Factory Five Cobra – Renacimiento de una leyenda

Cuando recibimos el chasis del Factory Five, sabíamos que lo que estábamos por emprender no era un trabajo cualquiera: era revivir un ícono. Con pasión y respeto, comenzamos a ensamblar desde cero, poniendo cada pieza como quien escribe la historia de un guerrero que vuelve a la vida.
Este Cobra lleva un corazón potente: un motor V8 de 427 CI (7.0 litros), como el de los modelos más legendarios que definieron la década del ’60. Una mecánica brutal, diseñada para rugir, vibrar y acelerar con fuerza americana.
Armamos todo desde cero: chasis, suspensión, cableado, carrocería, interior. Nada quedó librado al azar. Elegimos las clásicas llantas estilo Halibrand, un sello visual obligatorio para mantener esa estética que cualquier fanático del Cobra reconoce a kilómetros. La carrocería se pintó en azul con la franja blanca central, el esquema más emblemático, el que grita “performance” sin decir una palabra.
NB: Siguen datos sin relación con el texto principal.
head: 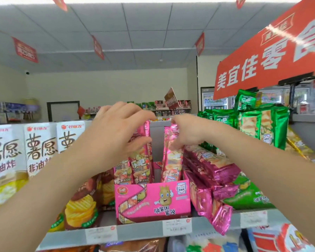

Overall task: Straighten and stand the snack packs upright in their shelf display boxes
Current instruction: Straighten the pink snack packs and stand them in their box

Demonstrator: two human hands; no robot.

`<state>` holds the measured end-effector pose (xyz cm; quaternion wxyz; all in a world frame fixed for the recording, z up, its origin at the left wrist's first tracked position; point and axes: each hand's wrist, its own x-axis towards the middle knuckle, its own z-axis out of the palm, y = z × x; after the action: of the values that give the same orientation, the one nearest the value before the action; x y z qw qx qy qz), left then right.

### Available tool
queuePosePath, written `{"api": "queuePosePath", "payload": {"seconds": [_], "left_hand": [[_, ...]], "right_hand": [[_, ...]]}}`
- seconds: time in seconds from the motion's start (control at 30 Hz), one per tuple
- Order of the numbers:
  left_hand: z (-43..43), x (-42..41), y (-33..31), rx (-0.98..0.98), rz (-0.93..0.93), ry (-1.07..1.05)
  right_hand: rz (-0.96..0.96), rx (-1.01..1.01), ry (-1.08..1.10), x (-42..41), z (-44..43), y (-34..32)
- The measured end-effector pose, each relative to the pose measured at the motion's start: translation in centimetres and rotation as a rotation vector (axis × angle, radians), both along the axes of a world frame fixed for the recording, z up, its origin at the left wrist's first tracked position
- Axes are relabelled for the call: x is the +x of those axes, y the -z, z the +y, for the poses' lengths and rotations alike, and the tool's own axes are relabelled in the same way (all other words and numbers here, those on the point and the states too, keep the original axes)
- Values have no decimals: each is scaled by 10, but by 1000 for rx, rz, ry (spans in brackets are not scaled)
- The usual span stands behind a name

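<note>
**Figure: standing snack packs upright.** On the shelf (140, 232), in the pink display box (153, 200), I am setting pink packs on end.

My left hand (116, 131) is curling fingers and thumb round the tall packs (141, 164) at the box's left side. My right hand (187, 131) is pinching the top of a single pack (172, 160) at the right side, which is tilting slightly, with a gap showing between the two. I am judging that the single pack needs easing left against the others, with its bottom seated on the box floor. White cartons (40, 148) are standing to the left and green packs (262, 124) to the right. A pile of loose pink packs (211, 170) is lying beside the box's right wall and spilling over the shelf edge, likely crowding my right arm.
</note>
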<state>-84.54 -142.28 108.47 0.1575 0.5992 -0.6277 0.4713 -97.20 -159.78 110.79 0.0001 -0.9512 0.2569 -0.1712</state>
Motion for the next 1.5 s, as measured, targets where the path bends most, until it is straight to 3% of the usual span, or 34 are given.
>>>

Inspirados en su pasado de pista, agregamos gráficos de carreras: círculos laterales para números (que el dueño puede elegir), algunos logotipos de época y detalles que realzan el espíritu de competición que siempre tuvo este modelo.
Pero hay un detalle que lo convierte en algo único. Este auto no solo suena por el motor… también por lo que puede enchufarse en él. Le instalamos un sistema de audio completo con radio, Bluetooth y entrada de plug de guitarra, y fabricamos una guitarra a mano, pintada exactamente igual que el auto, que se entrega junto con el Cobra. Sí, este auto es rock. De los que vibran fuerte, como cuando el rock & roll nació. El sonido del V8 se mezcla con las notas del dueño. Cada curva puede tener su propio solo.

Este proyecto no es una réplica, es una declaración. Una fusión entre músculo americano y espíritu musical. Hecho a mano, pieza por pieza, como se hacían las cosas cuando la velocidad era sinónimo de libertad y el rock era revolución.